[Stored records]
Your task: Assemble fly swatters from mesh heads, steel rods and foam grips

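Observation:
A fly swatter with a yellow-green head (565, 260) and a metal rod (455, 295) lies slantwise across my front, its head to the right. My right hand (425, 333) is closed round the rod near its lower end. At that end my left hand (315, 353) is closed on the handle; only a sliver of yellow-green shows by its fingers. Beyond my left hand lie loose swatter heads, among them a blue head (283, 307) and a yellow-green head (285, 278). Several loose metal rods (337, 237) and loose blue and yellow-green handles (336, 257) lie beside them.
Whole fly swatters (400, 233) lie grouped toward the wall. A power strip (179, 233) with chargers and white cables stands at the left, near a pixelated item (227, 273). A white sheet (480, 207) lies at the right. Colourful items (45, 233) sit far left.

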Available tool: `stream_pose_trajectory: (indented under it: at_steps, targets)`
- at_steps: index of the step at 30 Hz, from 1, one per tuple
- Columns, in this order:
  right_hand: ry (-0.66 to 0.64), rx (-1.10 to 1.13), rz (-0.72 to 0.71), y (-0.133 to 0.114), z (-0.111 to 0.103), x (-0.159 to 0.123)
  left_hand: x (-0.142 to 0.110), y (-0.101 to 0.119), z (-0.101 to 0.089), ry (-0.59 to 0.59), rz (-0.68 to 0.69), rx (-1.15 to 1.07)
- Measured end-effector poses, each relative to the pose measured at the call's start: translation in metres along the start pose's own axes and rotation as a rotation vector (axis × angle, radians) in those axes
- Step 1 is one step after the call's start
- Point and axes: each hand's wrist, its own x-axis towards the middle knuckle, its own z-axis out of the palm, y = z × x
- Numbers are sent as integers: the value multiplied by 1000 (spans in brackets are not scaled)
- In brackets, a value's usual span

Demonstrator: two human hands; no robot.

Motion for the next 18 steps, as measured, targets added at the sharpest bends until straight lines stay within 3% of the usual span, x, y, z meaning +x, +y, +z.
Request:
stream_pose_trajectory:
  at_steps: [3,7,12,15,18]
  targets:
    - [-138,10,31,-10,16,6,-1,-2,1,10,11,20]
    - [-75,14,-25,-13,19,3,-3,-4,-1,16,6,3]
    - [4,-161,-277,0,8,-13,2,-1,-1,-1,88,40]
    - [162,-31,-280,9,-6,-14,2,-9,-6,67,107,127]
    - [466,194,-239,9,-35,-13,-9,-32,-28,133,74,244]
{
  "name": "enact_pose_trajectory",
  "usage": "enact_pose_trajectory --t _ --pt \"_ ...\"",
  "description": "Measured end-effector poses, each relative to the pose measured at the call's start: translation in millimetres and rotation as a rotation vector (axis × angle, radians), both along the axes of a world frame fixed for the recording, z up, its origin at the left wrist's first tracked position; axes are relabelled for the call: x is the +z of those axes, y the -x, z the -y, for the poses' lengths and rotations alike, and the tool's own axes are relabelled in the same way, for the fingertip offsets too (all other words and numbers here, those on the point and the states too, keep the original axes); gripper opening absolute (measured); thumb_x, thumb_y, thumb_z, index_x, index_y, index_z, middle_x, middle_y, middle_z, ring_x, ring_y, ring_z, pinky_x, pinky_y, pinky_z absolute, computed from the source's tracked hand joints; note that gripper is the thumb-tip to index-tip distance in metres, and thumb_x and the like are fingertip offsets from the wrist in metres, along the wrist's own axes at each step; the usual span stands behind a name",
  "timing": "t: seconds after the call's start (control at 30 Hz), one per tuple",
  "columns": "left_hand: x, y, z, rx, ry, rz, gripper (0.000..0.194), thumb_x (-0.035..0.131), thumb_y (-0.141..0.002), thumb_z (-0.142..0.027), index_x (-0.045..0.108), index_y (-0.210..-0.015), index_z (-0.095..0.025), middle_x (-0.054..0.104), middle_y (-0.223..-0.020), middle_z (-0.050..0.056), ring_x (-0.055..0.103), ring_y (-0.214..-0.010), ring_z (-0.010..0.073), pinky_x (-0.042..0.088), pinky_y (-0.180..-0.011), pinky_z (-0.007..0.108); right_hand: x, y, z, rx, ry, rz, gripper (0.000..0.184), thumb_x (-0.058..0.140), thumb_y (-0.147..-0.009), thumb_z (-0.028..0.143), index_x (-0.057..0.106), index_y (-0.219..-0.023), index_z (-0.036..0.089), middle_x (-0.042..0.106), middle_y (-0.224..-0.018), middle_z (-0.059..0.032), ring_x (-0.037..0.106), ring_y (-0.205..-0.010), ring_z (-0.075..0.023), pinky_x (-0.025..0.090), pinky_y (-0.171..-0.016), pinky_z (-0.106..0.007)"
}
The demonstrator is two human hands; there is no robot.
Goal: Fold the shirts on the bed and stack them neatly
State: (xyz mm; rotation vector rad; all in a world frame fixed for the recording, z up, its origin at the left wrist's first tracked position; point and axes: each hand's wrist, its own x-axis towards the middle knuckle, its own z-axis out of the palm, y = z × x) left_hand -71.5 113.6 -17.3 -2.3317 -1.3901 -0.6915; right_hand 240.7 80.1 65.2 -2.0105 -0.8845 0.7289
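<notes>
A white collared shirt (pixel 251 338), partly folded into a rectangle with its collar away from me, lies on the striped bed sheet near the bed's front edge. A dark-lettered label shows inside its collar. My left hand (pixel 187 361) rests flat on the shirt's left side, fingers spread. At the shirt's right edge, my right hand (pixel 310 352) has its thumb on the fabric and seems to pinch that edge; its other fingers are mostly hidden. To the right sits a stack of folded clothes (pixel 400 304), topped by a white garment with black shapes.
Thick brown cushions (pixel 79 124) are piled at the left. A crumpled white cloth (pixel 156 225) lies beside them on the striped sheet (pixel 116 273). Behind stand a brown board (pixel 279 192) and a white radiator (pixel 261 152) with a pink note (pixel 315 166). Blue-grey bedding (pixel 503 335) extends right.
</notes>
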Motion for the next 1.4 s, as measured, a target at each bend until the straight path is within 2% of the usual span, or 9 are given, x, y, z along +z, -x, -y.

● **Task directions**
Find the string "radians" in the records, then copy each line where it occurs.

● **Completed exercise**
- Measured end-effector poses, each relative to the pose measured at the call's start: translation in metres along the start pose's own axes and rotation as a rotation vector (axis × angle, radians) in those axes
  "description": "Measured end-effector poses, each relative to the pose measured at the call's start: translation in millimetres and rotation as a rotation vector (axis × angle, radians), both along the axes of a world frame fixed for the recording, z up, its origin at the left wrist's first tracked position; axes are relabelled for the call: x is the +z of those axes, y the -x, z the -y, for the poses' lengths and rotations alike, and the tool's own axes are relabelled in the same way, for the fingertip offsets too (all other words and numbers here, those on the point and the states too, keep the original axes); gripper opening absolute (measured); thumb_x, thumb_y, thumb_z, index_x, index_y, index_z, middle_x, middle_y, middle_z, ring_x, ring_y, ring_z, pinky_x, pinky_y, pinky_z absolute, computed from the source's tracked hand joints; note that gripper is the thumb-tip to index-tip distance in metres, and thumb_x and the like are fingertip offsets from the wrist in metres, along the wrist's own axes at each step; the usual span stands behind a name",

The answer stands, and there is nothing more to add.